WHAT TO WORK ON: Only the lines from the first line of the records through the line containing "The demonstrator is" belong in the answer. Copy them exactly.

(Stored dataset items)
--- START ---

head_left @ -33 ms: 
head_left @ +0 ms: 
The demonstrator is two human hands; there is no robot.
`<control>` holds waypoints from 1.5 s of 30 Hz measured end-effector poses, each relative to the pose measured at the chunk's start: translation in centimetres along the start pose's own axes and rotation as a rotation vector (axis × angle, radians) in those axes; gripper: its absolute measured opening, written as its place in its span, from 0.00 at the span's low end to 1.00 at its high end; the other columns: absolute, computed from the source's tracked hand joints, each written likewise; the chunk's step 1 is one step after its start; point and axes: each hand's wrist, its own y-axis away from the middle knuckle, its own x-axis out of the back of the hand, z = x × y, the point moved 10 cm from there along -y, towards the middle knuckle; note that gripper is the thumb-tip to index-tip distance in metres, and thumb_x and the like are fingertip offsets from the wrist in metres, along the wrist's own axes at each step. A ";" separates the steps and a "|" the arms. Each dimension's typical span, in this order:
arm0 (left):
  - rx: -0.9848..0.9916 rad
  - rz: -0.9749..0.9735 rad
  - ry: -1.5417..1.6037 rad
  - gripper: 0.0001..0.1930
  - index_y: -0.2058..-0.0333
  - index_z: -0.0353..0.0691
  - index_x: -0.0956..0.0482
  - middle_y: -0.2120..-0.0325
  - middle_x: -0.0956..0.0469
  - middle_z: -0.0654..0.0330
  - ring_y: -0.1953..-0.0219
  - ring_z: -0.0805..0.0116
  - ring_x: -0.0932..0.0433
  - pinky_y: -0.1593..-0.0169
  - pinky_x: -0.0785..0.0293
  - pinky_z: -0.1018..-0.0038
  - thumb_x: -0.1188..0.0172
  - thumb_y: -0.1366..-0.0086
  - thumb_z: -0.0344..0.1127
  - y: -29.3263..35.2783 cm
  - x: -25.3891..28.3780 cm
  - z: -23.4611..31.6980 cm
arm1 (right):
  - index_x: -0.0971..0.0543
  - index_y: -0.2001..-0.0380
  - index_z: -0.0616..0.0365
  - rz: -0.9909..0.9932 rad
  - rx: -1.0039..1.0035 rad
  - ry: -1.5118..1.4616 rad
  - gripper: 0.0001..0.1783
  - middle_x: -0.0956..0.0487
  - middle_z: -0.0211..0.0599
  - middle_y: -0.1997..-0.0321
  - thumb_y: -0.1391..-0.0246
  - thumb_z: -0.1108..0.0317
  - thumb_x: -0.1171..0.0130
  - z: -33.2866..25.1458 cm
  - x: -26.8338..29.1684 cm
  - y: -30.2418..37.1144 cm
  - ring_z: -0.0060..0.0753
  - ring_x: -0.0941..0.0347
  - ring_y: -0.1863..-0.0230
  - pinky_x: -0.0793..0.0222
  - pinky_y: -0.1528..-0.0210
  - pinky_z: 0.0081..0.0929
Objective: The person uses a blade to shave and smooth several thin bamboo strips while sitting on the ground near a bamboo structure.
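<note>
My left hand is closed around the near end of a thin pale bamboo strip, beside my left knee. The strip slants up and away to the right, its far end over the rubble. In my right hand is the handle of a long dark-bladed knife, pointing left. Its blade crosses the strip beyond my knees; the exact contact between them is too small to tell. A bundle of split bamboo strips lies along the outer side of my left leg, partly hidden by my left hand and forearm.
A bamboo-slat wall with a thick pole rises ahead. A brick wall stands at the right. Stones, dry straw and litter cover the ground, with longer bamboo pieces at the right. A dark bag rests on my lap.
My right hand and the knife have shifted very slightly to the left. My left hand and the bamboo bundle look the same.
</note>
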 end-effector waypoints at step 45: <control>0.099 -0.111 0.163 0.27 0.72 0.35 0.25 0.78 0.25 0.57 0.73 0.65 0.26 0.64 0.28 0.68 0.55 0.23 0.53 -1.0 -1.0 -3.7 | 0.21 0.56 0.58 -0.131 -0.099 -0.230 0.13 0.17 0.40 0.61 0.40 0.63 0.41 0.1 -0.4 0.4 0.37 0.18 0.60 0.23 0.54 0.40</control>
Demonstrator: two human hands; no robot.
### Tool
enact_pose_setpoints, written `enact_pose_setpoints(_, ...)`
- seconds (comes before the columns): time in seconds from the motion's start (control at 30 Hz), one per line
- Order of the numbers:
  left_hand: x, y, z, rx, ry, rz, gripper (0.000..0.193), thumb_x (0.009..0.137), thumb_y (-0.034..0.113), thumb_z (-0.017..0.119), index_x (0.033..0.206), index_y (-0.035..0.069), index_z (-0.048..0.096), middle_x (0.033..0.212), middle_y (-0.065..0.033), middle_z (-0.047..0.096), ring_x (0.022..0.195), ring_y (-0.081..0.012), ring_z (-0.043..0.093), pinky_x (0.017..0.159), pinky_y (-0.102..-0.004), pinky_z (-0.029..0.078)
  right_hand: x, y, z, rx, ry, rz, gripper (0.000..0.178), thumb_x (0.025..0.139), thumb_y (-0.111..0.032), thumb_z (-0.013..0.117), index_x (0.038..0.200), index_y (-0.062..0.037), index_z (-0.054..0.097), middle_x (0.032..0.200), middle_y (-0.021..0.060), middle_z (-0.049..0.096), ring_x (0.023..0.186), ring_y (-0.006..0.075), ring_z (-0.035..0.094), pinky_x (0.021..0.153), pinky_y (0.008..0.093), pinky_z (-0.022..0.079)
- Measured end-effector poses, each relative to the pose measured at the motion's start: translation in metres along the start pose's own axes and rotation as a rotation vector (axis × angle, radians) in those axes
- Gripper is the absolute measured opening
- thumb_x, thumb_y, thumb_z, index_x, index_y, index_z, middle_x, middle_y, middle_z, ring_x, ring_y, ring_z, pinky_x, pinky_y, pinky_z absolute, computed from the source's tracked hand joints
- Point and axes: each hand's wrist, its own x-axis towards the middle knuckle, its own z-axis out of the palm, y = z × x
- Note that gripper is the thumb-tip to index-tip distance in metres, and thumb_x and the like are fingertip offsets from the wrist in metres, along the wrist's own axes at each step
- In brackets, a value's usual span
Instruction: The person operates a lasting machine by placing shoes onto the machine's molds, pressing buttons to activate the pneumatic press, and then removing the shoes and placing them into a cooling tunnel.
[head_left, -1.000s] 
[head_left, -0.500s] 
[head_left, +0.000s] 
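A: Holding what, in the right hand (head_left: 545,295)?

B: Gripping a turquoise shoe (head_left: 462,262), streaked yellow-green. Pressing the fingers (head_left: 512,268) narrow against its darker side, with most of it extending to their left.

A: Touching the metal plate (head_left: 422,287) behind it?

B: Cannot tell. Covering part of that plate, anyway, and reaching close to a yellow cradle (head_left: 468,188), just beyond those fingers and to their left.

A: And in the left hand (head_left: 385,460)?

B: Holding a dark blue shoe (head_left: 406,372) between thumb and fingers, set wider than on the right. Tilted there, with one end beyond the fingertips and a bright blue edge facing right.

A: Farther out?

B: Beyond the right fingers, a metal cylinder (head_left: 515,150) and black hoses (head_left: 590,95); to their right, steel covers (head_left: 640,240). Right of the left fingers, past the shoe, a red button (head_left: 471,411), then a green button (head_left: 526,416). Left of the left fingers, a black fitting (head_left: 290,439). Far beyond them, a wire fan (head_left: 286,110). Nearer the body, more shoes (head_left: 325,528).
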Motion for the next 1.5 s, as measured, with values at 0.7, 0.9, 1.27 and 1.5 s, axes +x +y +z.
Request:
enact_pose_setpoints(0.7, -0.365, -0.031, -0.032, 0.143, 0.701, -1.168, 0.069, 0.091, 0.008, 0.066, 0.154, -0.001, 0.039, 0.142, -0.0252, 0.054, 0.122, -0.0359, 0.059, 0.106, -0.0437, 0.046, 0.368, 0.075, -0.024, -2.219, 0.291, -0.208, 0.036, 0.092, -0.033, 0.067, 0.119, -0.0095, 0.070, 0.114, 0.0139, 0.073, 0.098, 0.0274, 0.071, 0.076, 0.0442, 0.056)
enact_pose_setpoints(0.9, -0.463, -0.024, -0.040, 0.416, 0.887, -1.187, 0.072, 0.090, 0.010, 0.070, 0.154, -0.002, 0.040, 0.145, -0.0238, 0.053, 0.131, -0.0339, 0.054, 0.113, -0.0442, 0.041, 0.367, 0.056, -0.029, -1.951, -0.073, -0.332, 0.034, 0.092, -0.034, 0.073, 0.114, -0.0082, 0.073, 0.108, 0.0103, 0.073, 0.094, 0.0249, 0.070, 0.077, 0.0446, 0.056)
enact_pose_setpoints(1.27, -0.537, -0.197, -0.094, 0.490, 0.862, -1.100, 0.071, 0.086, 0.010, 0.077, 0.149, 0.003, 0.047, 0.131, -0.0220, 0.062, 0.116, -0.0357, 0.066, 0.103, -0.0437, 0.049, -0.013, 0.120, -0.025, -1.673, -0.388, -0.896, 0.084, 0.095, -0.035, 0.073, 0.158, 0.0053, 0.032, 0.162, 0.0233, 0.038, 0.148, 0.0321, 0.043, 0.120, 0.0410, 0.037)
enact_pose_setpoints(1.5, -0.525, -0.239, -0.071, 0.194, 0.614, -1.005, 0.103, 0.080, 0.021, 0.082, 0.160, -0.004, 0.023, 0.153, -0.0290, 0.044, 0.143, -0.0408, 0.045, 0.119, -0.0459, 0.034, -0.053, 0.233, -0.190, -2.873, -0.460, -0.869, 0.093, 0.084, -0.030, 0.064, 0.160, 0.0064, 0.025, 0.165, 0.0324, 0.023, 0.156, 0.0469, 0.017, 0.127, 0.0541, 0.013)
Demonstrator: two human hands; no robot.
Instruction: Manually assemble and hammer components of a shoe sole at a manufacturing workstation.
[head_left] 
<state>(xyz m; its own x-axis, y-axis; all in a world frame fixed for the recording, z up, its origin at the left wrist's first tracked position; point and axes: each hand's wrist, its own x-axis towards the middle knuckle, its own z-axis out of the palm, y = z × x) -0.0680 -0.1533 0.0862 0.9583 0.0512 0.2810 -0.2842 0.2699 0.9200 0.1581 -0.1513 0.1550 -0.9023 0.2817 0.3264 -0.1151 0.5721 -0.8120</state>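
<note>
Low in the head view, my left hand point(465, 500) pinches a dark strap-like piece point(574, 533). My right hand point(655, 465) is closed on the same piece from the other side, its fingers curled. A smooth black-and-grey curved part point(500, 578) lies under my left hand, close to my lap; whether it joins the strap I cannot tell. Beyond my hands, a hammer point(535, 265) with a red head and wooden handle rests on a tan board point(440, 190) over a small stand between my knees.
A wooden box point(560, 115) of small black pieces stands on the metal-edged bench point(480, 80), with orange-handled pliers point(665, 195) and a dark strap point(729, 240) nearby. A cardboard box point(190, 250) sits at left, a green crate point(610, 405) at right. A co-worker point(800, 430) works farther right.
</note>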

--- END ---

TASK RESULT:
head_left @ -33 ms: 
head_left @ +0 ms: 
The demonstrator is two human hands; there is no robot.

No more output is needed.